All of the data below needs to be set down once more, exactly as written.

---+---

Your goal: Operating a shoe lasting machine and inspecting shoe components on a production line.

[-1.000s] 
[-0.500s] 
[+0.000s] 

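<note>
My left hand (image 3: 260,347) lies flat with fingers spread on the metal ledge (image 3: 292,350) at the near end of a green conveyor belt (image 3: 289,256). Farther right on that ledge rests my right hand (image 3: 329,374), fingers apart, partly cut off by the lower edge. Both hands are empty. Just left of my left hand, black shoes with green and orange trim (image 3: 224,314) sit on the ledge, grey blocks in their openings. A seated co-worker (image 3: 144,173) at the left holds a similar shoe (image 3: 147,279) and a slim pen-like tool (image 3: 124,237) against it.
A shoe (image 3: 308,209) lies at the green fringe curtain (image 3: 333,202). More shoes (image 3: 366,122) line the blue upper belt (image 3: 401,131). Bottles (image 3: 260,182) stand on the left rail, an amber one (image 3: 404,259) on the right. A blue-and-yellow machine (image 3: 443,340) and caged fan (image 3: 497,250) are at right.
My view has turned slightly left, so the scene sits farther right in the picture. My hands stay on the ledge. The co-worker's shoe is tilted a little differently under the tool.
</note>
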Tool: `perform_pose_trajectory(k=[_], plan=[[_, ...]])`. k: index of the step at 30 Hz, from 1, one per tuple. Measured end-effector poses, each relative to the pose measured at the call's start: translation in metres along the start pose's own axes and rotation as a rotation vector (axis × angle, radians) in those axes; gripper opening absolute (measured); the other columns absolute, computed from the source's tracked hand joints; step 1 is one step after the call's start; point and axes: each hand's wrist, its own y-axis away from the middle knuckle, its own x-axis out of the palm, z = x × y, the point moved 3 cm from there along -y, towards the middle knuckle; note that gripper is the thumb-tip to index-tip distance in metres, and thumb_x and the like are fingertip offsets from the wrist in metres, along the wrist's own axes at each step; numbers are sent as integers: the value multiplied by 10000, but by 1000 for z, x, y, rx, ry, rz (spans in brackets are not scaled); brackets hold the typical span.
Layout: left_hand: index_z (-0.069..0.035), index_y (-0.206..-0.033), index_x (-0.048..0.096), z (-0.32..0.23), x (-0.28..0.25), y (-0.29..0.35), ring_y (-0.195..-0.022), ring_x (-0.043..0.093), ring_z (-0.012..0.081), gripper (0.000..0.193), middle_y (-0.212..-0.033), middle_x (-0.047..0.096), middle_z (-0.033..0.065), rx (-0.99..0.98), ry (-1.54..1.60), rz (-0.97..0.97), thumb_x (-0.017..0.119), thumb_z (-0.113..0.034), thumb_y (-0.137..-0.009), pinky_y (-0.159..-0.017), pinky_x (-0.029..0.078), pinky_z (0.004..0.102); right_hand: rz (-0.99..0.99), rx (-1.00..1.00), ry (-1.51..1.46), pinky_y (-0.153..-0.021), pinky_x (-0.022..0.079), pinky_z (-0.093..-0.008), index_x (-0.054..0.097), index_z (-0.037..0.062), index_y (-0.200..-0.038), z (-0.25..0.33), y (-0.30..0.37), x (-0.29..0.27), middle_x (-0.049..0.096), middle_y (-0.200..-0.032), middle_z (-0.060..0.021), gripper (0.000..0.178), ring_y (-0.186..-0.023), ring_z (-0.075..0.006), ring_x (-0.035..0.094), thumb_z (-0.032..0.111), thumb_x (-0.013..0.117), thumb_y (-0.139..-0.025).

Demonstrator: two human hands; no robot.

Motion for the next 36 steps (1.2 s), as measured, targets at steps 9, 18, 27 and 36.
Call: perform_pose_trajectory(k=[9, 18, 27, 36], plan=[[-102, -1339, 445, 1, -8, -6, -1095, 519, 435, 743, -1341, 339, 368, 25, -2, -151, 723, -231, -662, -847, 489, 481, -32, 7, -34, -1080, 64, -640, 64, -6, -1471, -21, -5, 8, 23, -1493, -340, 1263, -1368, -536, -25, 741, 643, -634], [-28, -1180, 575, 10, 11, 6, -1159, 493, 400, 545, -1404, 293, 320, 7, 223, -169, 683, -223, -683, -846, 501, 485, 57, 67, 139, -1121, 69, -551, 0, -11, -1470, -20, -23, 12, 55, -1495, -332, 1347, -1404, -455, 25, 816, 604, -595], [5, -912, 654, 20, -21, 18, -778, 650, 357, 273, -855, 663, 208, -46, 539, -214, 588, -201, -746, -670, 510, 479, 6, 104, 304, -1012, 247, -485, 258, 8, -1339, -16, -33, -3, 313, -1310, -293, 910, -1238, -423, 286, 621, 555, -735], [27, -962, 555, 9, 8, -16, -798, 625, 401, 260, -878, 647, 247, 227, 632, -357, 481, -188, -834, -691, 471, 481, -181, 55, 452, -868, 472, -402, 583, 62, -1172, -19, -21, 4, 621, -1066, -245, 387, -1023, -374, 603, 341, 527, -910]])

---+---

● **Result for this exercise**:
Your goal: Operating a shoe lasting machine and inspecting shoe components on a production line.

[-1.000s] 
[-0.500s] 
[+0.000s] 

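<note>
My left hand (image 3: 260,347) lies flat with fingers spread on the metal ledge (image 3: 292,350) at the near end of a green conveyor belt (image 3: 289,256). Farther right on that ledge rests my right hand (image 3: 329,374), fingers apart, partly cut off by the lower edge. Both hands are empty. Just left of my left hand, black shoes with green and orange trim (image 3: 224,314) sit on the ledge, grey blocks in their openings. A seated co-worker (image 3: 144,173) at the left holds a similar shoe (image 3: 147,279) and a slim pen-like tool (image 3: 124,237) against it.
A shoe (image 3: 308,209) lies at the green fringe curtain (image 3: 333,202). More shoes (image 3: 366,122) line the blue upper belt (image 3: 401,131). Bottles (image 3: 260,182) stand on the left rail, an amber one (image 3: 404,259) on the right. A blue-and-yellow machine (image 3: 443,340) and caged fan (image 3: 497,250) are at right.
My view has turned slightly left, so the scene sits farther right in the picture. My hands stay on the ledge. The co-worker's shoe is tilted a little differently under the tool.
</note>
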Tool: `perform_pose_trajectory(k=[_], plan=[[_, ...]])`. k: index of the step at 30 Hz, from 1, one per tuple. Measured end-effector poses, each relative to the pose measured at the call's start: translation in metres along the start pose's own axes and rotation as a rotation vector (axis × angle, radians) in those axes; gripper opening absolute (measured); the other columns absolute, computed from the source's tracked hand joints; step 1 is one step after the call's start; point and axes: each hand's wrist, its own y-axis away from the middle knuckle, its own x-axis out of the palm, z = x × y, the point moved 3 cm from there along -y, towards the middle knuckle; note that gripper is the thumb-tip to index-tip distance in metres, and thumb_x and the like are fingertip offsets from the wrist in metres, along the wrist's own axes at each step; numbers are sent as integers: the value multiplied by 10000, but by 1000 for z, x, y, rx, ry, rz (spans in brackets are not scaled); brackets hold the typical span.
Layout: left_hand: index_z (-0.069..0.035), index_y (-0.206..-0.033), index_x (-0.048..0.096), z (-0.32..0.23), x (-0.28..0.25), y (-0.29..0.35), ring_y (-0.195..-0.022), ring_x (-0.043..0.093), ring_z (-0.012..0.081), gripper (0.000..0.193), middle_y (-0.212..-0.033), middle_x (-0.047..0.096), middle_z (-0.033..0.065), rx (-0.99..0.98), ry (-1.54..1.60), rz (-0.97..0.97), thumb_x (-0.017..0.119), thumb_z (-0.113..0.034), thumb_y (-0.137..-0.009), pinky_y (-0.159..-0.017), pinky_x (-0.029..0.078), pinky_z (0.004..0.102); right_hand: rz (-0.99..0.99), rx (-1.00..1.00), ry (-1.51..1.46), pinky_y (-0.153..-0.021), pinky_x (-0.022..0.079), pinky_z (-0.093..-0.008), index_x (-0.054..0.097), index_z (-0.037..0.062), index_y (-0.200..-0.038), z (-0.25..0.33), y (-0.30..0.37), x (-0.29..0.27), middle_x (-0.049..0.096), middle_y (-0.200..-0.032), middle_z (-0.060..0.021), gripper (0.000..0.178), ring_y (-0.186..-0.023), ring_z (-0.075..0.006), ring_x (-0.035..0.094), thumb_z (-0.032..0.111), thumb_x (-0.013..0.117), thumb_y (-0.139..-0.025).

Demonstrator: two human hands; no robot.

Motion for the next 36 steps (1.2 s), as measured, targets at steps 9, 18, 27 and 36.
Call: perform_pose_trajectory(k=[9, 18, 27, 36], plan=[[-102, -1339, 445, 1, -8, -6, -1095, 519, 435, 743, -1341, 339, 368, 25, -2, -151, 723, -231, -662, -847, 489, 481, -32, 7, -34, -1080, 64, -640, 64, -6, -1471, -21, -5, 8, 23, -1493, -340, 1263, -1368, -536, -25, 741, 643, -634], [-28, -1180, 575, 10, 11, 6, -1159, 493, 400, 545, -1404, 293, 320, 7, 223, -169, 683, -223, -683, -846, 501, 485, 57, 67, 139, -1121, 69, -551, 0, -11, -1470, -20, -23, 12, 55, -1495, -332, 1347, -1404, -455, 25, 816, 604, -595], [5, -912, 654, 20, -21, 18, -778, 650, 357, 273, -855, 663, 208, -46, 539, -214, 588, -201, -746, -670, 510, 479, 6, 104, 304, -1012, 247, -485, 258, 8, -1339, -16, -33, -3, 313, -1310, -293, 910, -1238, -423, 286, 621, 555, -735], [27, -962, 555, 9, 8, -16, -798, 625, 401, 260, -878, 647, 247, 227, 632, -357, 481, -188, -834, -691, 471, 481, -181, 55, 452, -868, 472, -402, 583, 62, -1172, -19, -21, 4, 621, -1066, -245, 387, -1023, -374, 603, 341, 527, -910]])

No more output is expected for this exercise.